___ Data records ___

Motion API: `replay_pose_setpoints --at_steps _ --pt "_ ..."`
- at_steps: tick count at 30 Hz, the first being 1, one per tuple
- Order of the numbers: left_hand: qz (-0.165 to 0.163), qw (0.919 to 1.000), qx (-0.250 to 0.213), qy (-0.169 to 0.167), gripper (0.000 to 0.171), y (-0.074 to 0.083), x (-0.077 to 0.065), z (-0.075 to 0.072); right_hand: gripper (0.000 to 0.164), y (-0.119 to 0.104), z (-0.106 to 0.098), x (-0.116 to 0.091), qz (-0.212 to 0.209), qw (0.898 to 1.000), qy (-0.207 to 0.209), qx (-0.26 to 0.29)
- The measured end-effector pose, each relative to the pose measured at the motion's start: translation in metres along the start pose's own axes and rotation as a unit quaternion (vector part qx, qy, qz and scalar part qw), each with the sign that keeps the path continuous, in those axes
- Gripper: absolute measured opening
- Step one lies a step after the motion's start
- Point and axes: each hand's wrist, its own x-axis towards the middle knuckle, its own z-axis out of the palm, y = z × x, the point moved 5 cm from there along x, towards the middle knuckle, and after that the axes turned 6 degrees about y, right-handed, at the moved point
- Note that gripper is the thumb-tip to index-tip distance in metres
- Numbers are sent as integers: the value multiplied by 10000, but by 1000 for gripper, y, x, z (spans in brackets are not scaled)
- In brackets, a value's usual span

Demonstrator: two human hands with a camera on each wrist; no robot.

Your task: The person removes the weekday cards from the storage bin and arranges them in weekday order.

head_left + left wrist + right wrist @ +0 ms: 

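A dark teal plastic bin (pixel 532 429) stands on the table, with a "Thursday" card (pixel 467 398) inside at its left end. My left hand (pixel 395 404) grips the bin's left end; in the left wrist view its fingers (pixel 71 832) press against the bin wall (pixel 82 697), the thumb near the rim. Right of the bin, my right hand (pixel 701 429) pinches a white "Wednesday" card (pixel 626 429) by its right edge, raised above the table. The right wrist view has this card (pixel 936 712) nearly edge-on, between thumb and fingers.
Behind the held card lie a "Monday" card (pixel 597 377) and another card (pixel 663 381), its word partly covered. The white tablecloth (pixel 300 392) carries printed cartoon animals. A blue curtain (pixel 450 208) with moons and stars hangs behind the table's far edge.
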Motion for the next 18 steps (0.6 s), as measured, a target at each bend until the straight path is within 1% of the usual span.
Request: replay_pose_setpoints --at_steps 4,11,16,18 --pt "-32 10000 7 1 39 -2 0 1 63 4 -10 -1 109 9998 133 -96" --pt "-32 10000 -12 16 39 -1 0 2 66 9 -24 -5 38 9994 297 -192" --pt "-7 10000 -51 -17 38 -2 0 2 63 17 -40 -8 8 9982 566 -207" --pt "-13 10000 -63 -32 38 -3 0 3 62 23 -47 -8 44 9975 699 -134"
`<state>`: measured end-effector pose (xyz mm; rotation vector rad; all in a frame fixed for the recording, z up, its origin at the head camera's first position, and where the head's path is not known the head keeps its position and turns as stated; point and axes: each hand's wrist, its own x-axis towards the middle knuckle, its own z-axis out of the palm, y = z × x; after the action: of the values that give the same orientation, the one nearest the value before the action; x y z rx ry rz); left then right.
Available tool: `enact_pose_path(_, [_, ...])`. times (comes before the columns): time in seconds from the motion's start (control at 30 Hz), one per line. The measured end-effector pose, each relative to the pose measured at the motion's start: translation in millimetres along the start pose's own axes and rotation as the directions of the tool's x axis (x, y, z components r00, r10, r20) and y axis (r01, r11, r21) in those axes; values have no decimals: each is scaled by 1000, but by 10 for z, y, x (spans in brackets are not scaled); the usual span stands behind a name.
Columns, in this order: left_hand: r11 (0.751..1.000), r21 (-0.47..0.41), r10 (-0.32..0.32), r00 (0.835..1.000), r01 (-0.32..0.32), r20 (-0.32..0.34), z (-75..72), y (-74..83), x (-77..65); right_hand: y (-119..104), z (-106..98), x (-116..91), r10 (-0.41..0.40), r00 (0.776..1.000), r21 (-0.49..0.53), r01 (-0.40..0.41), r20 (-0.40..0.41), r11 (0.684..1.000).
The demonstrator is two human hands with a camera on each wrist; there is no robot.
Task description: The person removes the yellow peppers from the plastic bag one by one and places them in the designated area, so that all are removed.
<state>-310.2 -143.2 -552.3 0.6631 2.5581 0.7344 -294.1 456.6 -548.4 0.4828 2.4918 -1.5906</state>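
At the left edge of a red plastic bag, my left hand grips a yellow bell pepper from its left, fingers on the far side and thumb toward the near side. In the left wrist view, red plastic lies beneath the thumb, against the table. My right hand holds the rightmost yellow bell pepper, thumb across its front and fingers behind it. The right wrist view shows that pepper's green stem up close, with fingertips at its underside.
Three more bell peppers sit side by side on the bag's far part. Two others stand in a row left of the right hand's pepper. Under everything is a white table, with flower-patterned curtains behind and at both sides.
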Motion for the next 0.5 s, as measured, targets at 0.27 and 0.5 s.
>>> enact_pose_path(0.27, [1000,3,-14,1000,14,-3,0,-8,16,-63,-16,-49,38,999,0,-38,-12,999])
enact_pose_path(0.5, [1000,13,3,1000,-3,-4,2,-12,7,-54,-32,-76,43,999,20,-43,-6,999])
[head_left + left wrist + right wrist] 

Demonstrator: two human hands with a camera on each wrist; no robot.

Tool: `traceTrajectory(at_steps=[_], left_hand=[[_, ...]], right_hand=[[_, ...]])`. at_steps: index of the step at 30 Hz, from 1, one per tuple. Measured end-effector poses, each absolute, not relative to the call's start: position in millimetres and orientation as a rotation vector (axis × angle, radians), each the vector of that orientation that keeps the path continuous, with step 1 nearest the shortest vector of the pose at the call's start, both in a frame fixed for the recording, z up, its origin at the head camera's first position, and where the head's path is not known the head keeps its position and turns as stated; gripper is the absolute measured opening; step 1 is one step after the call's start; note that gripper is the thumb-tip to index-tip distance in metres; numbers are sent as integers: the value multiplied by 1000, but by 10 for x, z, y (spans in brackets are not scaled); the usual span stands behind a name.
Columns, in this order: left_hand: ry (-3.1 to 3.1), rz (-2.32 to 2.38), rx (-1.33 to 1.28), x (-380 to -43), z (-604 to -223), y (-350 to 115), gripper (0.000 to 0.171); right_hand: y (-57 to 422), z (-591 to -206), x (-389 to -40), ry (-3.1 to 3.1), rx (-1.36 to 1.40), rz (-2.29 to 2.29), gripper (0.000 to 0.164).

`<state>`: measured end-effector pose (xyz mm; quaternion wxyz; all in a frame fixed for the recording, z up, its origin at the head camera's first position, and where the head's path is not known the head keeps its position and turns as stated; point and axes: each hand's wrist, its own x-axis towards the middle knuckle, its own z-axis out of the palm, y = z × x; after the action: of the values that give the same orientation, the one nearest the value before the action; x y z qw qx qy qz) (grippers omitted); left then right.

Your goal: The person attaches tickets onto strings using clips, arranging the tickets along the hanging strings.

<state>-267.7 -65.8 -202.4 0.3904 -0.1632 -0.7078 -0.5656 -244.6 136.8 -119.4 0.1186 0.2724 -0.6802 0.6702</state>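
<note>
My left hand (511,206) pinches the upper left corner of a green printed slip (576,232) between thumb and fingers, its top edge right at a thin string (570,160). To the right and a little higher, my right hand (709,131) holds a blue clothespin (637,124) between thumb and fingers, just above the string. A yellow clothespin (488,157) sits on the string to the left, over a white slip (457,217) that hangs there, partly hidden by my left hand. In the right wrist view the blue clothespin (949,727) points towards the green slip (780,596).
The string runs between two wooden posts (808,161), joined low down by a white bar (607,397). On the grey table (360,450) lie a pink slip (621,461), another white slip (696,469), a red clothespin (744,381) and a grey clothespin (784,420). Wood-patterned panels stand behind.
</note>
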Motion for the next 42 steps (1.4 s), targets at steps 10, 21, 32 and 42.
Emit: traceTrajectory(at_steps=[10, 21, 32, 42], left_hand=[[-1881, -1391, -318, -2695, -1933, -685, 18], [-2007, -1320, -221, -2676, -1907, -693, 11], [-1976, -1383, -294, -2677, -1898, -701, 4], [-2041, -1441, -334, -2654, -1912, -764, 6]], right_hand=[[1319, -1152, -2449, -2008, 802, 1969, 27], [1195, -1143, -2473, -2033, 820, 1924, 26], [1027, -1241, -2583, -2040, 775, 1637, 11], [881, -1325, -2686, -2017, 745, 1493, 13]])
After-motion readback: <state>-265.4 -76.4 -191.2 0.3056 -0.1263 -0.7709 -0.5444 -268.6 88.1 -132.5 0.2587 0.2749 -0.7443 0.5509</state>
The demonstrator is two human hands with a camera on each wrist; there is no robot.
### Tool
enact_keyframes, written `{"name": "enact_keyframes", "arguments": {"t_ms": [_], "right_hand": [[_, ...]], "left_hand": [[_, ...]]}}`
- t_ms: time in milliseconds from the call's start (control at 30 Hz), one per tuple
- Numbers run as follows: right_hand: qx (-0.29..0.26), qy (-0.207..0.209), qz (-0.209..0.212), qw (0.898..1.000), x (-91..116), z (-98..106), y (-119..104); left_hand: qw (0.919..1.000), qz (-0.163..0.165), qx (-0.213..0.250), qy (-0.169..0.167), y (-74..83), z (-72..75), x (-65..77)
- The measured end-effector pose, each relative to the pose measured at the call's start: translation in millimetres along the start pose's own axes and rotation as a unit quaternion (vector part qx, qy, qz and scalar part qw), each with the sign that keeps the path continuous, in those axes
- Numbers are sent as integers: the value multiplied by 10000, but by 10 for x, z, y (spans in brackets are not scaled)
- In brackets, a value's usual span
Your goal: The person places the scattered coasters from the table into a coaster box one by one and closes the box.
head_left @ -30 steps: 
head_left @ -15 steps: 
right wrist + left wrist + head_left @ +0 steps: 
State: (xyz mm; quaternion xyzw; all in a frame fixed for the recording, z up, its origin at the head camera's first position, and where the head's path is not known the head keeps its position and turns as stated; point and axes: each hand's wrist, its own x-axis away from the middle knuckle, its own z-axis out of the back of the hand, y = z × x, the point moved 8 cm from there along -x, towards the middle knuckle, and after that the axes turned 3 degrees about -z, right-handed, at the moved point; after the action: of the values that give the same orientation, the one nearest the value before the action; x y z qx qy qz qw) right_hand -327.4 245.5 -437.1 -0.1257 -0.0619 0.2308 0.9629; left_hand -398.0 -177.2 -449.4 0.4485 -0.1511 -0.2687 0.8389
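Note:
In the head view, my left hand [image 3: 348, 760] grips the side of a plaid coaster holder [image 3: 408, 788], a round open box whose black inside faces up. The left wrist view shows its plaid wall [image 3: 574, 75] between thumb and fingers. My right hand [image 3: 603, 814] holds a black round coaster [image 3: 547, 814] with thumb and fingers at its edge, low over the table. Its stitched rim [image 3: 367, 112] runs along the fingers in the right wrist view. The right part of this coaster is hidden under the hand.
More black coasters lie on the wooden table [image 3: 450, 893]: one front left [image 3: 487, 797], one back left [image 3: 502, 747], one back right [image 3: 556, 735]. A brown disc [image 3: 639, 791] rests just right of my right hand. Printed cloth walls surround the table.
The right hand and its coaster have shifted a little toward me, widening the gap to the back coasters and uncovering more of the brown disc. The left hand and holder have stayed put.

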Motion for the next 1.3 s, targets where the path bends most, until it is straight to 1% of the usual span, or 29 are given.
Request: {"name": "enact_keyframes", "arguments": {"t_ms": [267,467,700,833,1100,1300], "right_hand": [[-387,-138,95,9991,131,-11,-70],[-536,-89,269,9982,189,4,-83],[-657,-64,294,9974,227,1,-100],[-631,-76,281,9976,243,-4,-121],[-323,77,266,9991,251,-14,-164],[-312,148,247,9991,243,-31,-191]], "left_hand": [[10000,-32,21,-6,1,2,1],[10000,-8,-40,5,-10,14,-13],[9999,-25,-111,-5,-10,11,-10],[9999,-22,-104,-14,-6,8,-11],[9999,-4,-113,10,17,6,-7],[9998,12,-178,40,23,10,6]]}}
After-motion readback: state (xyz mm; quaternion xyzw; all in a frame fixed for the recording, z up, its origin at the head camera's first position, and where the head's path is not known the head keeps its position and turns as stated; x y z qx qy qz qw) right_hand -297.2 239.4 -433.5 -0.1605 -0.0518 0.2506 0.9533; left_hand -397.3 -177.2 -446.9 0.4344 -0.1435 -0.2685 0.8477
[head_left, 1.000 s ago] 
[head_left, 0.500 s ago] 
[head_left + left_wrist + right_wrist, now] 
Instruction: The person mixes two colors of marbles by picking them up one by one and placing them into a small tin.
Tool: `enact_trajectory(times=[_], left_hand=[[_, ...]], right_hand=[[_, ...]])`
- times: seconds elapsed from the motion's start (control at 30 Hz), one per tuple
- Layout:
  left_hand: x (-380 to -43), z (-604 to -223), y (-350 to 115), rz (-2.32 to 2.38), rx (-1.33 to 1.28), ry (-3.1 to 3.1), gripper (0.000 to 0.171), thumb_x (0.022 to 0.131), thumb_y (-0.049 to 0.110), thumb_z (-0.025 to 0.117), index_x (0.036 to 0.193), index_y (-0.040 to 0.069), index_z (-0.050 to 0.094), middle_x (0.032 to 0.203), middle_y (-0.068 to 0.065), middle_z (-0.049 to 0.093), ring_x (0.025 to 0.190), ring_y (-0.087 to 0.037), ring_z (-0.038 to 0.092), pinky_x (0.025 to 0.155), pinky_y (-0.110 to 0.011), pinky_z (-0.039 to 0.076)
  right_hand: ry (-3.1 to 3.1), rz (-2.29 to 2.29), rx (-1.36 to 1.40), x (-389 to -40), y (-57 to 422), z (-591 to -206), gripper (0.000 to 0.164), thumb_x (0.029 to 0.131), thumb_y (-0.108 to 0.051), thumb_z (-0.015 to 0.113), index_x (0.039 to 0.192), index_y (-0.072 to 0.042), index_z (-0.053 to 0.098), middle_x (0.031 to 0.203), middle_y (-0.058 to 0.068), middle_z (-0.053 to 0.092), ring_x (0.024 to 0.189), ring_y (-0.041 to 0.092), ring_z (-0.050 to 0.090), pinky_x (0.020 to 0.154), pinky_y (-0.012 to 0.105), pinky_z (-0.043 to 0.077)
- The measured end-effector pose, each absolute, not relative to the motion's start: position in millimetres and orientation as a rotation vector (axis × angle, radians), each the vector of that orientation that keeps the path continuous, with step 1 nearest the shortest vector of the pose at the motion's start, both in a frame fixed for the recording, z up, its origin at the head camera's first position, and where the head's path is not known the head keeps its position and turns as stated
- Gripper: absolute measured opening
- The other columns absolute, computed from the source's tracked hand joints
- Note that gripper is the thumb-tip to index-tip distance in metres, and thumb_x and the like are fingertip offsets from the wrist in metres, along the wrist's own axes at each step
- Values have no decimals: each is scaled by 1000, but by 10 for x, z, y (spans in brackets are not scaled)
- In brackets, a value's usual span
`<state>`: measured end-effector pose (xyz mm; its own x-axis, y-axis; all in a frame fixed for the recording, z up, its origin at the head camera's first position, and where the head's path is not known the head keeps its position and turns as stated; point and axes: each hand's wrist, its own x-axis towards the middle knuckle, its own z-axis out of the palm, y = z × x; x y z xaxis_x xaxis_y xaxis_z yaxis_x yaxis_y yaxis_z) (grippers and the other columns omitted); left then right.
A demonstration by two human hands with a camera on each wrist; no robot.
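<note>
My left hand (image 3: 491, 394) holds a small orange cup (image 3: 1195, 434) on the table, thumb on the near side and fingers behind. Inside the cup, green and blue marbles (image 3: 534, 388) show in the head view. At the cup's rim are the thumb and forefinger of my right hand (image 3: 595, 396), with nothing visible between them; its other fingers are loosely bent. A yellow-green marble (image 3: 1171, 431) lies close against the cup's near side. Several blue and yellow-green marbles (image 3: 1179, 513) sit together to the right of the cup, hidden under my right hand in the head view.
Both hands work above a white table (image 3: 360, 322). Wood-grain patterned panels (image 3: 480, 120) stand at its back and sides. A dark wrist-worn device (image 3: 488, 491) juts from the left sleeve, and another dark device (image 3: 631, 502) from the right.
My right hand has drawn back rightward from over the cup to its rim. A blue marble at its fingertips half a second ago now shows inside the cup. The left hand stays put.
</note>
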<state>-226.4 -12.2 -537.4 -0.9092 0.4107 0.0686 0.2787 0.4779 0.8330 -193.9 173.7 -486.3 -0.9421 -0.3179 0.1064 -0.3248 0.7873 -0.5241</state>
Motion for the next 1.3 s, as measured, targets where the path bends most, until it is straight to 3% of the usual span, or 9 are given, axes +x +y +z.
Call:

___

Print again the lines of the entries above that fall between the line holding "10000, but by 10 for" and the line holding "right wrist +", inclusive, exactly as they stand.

• _Output_
- Numbers are sent as integers: the value multiplied by 10000, but by 10 for x, z, y (spans in brackets are not scaled)
- In brackets, a value's usual span
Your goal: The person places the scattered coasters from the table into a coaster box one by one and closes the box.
head_left @ -30 steps: 
head_left @ -15 steps: 
right wrist + left wrist + head_left @ +0 steps: 

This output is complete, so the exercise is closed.